Furthermore, national OMT programs are varying across time regarding to which regulations and guidelines that at any given time defines treatment delivery [28]. The Norwegian treatment programme began as a restrictive programme with high thresholds for entry and low capacity [25]. When introduced in the late 90s, the OMT-programme were characterized by strict criteria for admission, based on severity and duration of opioid disorder, experience with abstinence oriented treatment, and age [25]. As the program became nationally widespread, there were gradual changes in how the original restrictive guidelines were practiced, and it gradually developed into a more liberal program with lower thresholds and expanded capacity to include more patients. The development of the programme performance in terms of capacity and priorities developed with time as the programme evolved. Norway thus provides an ideal setting for exploring the relationship between developments in OMT regulations and practices upon patient outcomes such as mortality.
As the effects of OMT is likely to be dependent both on the specifics of the program structure, the program quality as well as on the characteristics of the at-risk population [13, 21, 28], treatment programs need to be evaluated both over time and in different contexts, in order to settle how OMT is to be offered in the most appropriate manner and to improve our understanding of outcomes. On this background, we investigate mortality in a national cohort of patients in OMT over a 12-year period during which the Norwegian program went through different phases running from high threshold and low capacity to gradual liberalization and additional expansion. The aims of this study were to:
1.
Describe patterns of treatment engagement and treatment retention during the 12-year observation period.
 
2.
Investigate overdose and all-cause mortality among patients in OMT before, during and after treatment, in four different calendar time-periods (1997–1999, 2000–2002, 2003–2005 and 2006–2009)
 
3.
Analyse variations in overdose and all-cause mortality over the course of treatment and after treatment termination (1–2 weeks, 2–4 weeks, 2–6 months and six months and after).
 

Methods

Study design

The study design is a prospective cohort study based on data from all patients included in OMT in Norway (n = 6871) in the period 01.01.1997–31.12.2009 linked to data from the Norwegian Cause of death registry in the same period. All data were linked through unique personal identification numbers (PINs).

Setting

Compared to other countries, the Norwegian OMT program was introduced relatively late.

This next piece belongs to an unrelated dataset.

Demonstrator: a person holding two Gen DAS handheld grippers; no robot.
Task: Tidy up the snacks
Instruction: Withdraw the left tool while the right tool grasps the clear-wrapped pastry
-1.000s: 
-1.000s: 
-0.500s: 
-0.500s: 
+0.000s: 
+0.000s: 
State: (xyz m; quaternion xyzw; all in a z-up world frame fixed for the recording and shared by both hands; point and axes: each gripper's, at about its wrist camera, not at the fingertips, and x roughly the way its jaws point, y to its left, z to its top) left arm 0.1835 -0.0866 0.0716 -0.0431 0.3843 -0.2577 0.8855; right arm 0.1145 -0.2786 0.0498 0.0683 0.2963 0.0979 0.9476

Following several pilot-projects in the early 1990s, OMT was implemented as a national program in 1998 [24, 25]. At the time, treatment of substance use disorder with the use of medications was by many viewed with strong scepticism, as there was a strong belief in medication-free treatment. Consequently, the Norwegian criteria for admission to treatment was initially relatively strict: patients had to be at least 25 years old, diagnosed with opioid dependence and to have had undergone extensive abstinence oriented treatment [24]. As such, OMT was seen as a last resort type of treatment at the time, not the first choice of treatment as is the current practice.
In Norway, all inhabitants have equal access to health care and the OMT-programme is integrated into the general health and social security system. Patients apply for treatment via their General Practitioner or a social service centre. The programme can be described as universal as the same national guidelines apply for all centres [25].
The Norwegian OMT programme is based on WHO guidelines [8] and aims to be psychosocially oriented focusing on providing treatment for opioid dependence and social and health problems [22, 24]. Medications are to be used in order to support improved psychosocial functioning, like improved mental health and reduced substance use and criminal activity [25]. Treatment is offered long-term and often life-long. OMT is initiated in specialized treatment services in the secondary care level. At the specialized treatment services providing OMT, staff are specifically trained and experienced in the induction phase, related to the gradual introduction of medications and the adoption to ongoing prescription. As well as concurrent non-prescribed drug use. Treatment is generally started on the basis of a comprehensive action plan that includes gradual increasing agonist dosing, monitoring of survival determinants and measures in relation to the use of other drugs and social and health-related difficulties. Daily observed intake of medications is the rule during the induction of medications, and the psychosocial rehabilitation effort initially emphasise stable housing and access to social security benefits in addition do drug treatment counselling. Patients receiving treatment are to be offered social assistance in their local community [24].

Data sources

The Norwegian opioid maintenance registry

The national OMT research registry was established based on patient records collected from each OMT centre in Norway. The OMT-registry includes both persons who applied for OMT, but never started, and all patents who entered OMT, at least once, in Norway in the period 1997–2009. More recent data than from 2009 were not available for this analysis. For research purposes, each centre provided lists of all patients including personal identification numbers (PINs). The register has overall high quality. Inconsistencies in the dataset (i.e. treatment stop before treatment start) were manually checked up against patients’ journals and corrected in the files.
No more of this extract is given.